=== Requirement ===
Of the entries below, return exactly those lines that fall between the one containing "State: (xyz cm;" and the one containing "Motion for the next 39", the two end lines included.

####

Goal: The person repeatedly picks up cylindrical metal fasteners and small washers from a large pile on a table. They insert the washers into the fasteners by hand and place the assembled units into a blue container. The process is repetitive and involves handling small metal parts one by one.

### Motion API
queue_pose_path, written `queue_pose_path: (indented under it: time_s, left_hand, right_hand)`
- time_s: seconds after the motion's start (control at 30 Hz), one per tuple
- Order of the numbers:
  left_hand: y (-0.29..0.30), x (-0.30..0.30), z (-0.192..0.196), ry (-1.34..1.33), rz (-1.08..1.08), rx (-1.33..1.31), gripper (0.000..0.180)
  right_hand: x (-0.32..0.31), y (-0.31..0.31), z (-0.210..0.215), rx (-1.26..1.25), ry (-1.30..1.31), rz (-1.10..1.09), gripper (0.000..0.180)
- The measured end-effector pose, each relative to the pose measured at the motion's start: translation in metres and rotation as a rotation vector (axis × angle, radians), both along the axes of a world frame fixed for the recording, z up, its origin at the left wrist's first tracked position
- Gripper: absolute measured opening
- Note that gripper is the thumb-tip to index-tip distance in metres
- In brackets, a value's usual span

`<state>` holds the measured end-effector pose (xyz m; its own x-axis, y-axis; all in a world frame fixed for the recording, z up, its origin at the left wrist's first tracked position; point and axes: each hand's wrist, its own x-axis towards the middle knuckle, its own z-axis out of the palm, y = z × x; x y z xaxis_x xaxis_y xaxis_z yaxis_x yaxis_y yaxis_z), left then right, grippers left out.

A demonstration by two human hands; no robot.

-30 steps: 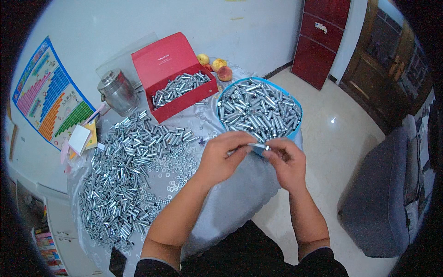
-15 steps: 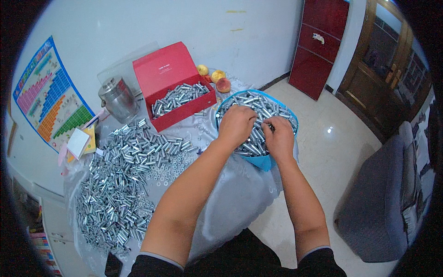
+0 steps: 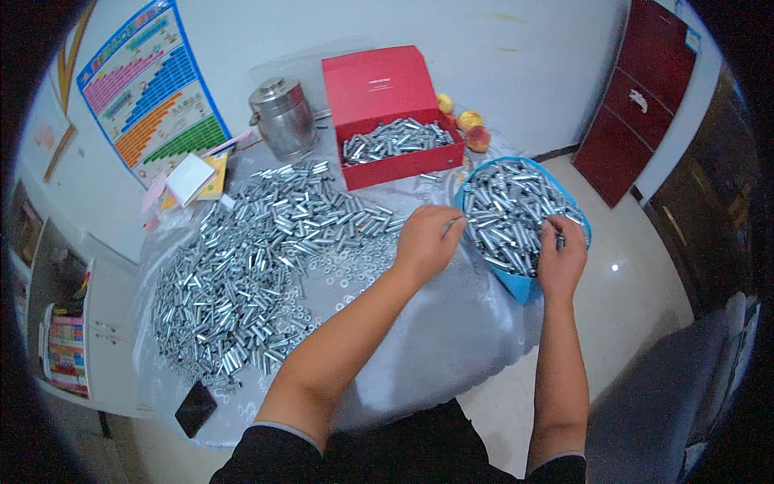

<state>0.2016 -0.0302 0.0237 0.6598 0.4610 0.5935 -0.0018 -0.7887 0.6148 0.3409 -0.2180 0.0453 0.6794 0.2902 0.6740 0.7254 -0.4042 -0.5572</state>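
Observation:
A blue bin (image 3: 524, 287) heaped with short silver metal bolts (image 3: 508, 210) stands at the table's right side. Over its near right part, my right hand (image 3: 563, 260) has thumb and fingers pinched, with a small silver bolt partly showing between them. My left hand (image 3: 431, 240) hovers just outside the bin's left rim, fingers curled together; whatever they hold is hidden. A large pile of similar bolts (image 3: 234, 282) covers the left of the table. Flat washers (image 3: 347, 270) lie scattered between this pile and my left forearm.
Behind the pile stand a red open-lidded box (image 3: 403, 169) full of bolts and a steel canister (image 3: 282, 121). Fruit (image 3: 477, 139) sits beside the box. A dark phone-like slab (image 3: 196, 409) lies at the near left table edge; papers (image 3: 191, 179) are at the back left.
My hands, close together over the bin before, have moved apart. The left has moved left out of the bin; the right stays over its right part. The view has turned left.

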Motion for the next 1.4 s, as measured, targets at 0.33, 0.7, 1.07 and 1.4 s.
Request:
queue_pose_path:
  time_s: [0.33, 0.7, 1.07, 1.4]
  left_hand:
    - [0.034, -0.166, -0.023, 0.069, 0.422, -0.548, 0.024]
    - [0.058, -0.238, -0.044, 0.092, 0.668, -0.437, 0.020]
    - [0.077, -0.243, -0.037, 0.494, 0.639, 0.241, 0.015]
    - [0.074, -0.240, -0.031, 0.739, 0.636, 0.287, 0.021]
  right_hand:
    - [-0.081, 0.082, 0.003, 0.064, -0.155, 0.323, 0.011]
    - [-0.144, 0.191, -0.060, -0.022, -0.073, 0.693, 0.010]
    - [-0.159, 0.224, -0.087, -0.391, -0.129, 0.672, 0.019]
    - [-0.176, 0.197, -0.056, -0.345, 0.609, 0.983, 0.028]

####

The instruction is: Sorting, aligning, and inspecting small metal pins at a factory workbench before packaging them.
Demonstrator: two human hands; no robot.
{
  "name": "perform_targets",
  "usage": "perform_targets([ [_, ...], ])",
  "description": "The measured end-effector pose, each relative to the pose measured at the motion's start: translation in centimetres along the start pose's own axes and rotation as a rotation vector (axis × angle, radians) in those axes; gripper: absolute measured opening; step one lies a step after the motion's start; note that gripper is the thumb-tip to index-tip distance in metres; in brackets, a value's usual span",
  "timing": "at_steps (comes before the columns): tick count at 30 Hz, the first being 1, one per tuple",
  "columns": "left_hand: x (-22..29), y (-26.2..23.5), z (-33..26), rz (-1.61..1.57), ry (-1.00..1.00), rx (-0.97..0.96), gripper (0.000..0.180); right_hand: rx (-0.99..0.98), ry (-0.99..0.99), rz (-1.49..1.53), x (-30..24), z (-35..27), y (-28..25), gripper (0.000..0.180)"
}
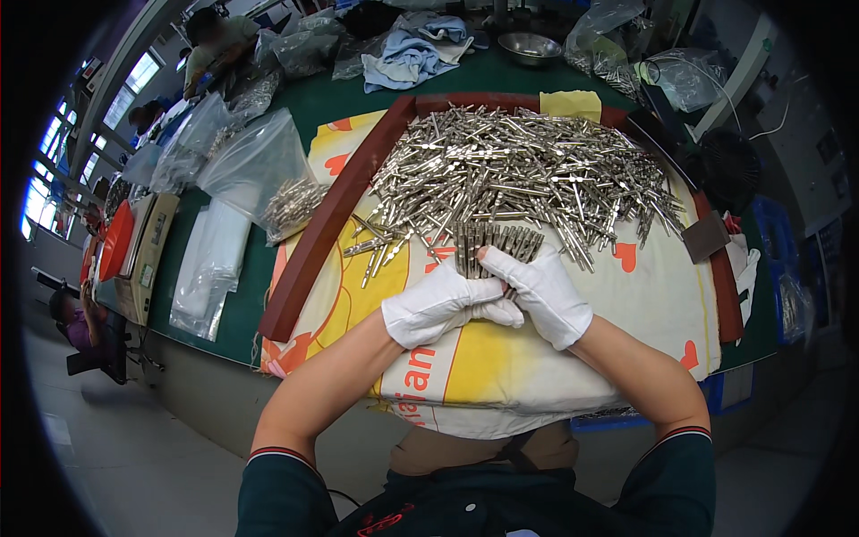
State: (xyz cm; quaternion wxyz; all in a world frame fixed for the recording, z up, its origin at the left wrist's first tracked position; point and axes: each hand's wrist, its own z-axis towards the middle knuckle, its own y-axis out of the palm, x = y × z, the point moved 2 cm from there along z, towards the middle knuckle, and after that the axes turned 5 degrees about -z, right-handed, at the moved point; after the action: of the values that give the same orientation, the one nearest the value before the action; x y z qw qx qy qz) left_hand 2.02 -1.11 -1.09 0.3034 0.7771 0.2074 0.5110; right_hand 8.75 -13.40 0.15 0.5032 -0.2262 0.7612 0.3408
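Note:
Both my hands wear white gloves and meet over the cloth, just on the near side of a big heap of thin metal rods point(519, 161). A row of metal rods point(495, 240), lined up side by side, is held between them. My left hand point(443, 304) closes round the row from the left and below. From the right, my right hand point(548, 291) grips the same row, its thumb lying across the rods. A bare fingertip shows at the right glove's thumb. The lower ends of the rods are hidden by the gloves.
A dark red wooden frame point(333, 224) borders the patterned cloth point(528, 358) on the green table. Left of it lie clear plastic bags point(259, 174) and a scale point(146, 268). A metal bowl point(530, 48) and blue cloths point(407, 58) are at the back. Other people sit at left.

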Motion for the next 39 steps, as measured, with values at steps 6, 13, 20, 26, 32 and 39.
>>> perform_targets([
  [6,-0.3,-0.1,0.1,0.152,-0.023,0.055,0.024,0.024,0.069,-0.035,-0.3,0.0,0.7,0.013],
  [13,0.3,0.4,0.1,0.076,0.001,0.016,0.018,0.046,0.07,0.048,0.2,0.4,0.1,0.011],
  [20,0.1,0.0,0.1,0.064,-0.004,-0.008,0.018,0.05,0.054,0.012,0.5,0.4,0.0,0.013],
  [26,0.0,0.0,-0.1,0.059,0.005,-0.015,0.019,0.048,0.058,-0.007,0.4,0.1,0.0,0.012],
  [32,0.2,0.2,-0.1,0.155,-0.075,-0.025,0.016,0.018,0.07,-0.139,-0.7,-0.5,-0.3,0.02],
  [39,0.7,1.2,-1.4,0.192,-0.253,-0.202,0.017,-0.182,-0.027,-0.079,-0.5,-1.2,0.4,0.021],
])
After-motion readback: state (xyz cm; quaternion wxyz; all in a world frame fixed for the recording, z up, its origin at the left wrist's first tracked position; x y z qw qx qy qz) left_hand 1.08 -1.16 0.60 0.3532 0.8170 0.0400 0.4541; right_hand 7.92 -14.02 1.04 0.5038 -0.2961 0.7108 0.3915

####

=== Solution to the exercise ===
State: (xyz cm; quaternion wxyz; all in a world frame fixed for the recording, z up, its origin at the left wrist's first tracked position; point and axes: each hand's wrist, its own z-axis towards the middle knuckle, its own y-axis out of the palm, x = y × z, the point moved 2 cm from there along z, towards the middle knuckle, and after that the axes turned 5 degrees about -z, right-handed, at the moved point; after the action: of the values that give the same orientation, the one nearest the value before the action; x y z qw qx qy qz) left_hand 2.02 -1.11 -1.09 0.3034 0.7771 0.2074 0.5110; right_hand 8.75 -13.40 0.15 0.5032 -0.2262 0.7612 0.3408
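Note:
Both my hands wear white gloves and meet over the cloth, just on the near side of a big heap of thin metal rods point(519, 161). A row of metal rods point(495, 240), lined up side by side, is held between them. My left hand point(443, 304) closes round the row from the left and below. From the right, my right hand point(548, 291) grips the same row, its thumb lying across the rods. A bare fingertip shows at the right glove's thumb. The lower ends of the rods are hidden by the gloves.
A dark red wooden frame point(333, 224) borders the patterned cloth point(528, 358) on the green table. Left of it lie clear plastic bags point(259, 174) and a scale point(146, 268). A metal bowl point(530, 48) and blue cloths point(407, 58) are at the back. Other people sit at left.
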
Motion for the next 39 steps, as measured, with values at steps 6, 13, 20, 26, 32 and 39.

Nothing else remains in this exercise.